Fig. 5: Bernard Cohn’s An Anthropologist Among the Historians and Other Essays. (Cover image courtesy of Oxford University Press)

 

The final letter from 2 October 1986 brings us back to the aforementioned introduction that Guha penned for Cohn’s 1987 book. Visibly moved by Cohn’s body of work, Guha acknowledges the challenge he faced while analyzing the scholarly contribution of someone with whom he shares much intellectual attachment. A telling paragraph on intertextuality leads Guha to deliberate on the influence of past texts in the writing of a new one. Citing Marx’s unconscious “borrowing” of Hegel, Guha finds it least surprising that the same has happened with Kroeber’s influence on Cohn. (Guha discusses this at length in the introduction itself.) Replacing the term ‘influence’ with ‘catalysis,’ Guha refers to a broader knowledge system whereby present and future research is always already indebted to an extant body of work that has a firm hold on their discipline of study. In any case, Guha was quite eager to see An Anthropologist among the Historians and Other Essays in print: “please hurry up with the proofs.” Simultaneously, work went on as usual for him. He shared with Cohn the progress on his latest research on the structure of politics in colonial India. 
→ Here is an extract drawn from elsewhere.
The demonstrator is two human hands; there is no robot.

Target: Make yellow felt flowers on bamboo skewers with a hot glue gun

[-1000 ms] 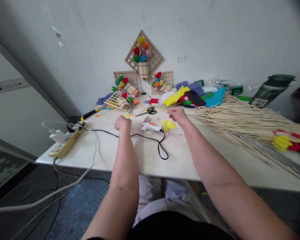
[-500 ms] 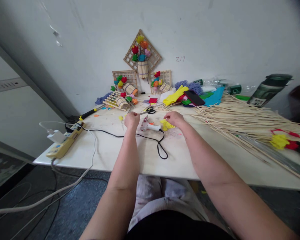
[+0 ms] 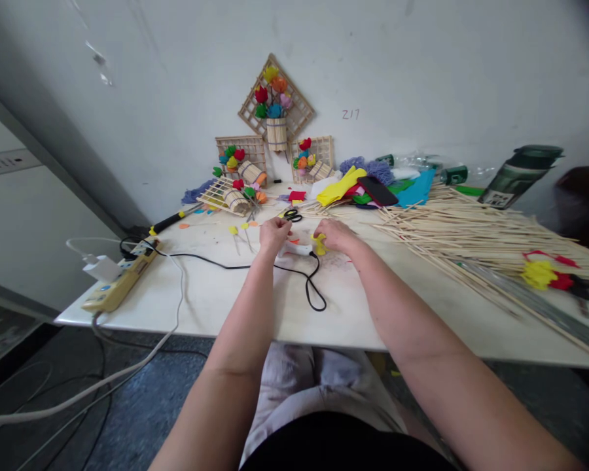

The slice of interaction between two academic giants captured in these few letters speaks of a particular time in the study of South Asia. It was a period marked by excitement at a birth of a new school, as well as by print culture consisting of telex communications and essays sent by hand for publication. It was also an era marked by intellectual camaraderie across – but not limited to – Canberra, Chicago, New Delhi, and Calcutta. 4 A shorter Bengali version of this article appeared in a special edition on Ranajit Guha in the journal Alochona Chakra. My gratitude to the guest editor of this issue Sourav Chattopadhyay for bringing my attention to the Cohn-Guha letters and to Thomas James Newbold for retrieving them from the Joseph Regenstein Library, University of Chicago.